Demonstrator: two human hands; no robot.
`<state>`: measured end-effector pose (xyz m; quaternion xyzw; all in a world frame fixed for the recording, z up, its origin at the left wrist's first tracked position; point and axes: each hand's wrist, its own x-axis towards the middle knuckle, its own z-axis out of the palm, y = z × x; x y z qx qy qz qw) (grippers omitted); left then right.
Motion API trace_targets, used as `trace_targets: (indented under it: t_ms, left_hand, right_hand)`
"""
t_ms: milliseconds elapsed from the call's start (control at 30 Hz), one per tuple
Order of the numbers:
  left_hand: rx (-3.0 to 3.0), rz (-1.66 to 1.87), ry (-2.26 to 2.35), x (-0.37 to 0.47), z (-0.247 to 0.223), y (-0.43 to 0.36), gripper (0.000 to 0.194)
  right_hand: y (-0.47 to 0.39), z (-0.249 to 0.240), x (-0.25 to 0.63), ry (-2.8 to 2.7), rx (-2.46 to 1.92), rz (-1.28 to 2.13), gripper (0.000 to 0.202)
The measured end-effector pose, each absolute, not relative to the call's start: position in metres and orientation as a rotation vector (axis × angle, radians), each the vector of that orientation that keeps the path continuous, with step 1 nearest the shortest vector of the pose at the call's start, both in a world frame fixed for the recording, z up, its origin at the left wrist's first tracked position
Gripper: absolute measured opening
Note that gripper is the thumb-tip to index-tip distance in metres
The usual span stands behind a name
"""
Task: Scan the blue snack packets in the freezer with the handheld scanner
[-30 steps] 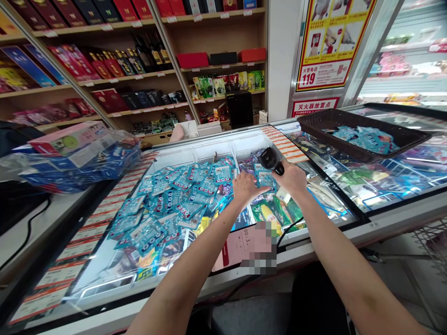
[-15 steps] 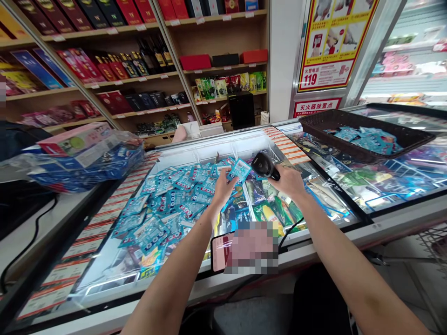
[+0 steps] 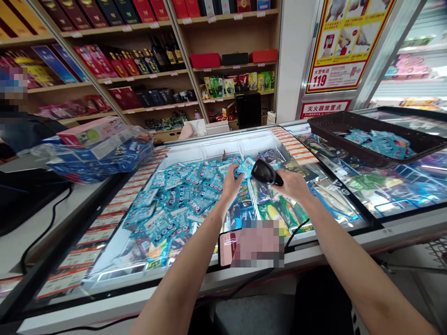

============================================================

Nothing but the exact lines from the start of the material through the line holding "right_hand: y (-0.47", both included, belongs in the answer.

### Answer to this task
Demonstrator: two human hands; no robot.
`<state>`: measured end-effector pose (xyz m; quaternion xyzw; all in a world frame fixed for the recording, z up, its origin at the left wrist's first tracked position; point and axes: each hand's wrist, its own x-axis towards the middle knuckle, its own z-axis out of the palm, y = z × x; x y z qx qy qz qw) (grippers omitted); left then right.
Motion API trace_targets, used as `trace_targets: (indented under it: t_ms, left_hand, right_hand)`
"""
t_ms: milliseconds elapsed from the call's start (control at 30 Hz), one per tuple
Order of the numbers:
  left_hand: rx (-3.0 to 3.0), rz (-1.66 to 1.87), ry (-2.26 to 2.35), x (-0.37 to 0.47), z (-0.247 to 0.223), y (-0.43 to 0.36), gripper (0.000 to 0.194)
  right_hand: y (-0.47 to 0.39), z (-0.249 to 0.240), x (-0.25 to 0.63), ry (-2.8 to 2.7), rx (-2.46 to 1.92), rz (-1.28 to 2.13), gripper (0.000 to 0.202)

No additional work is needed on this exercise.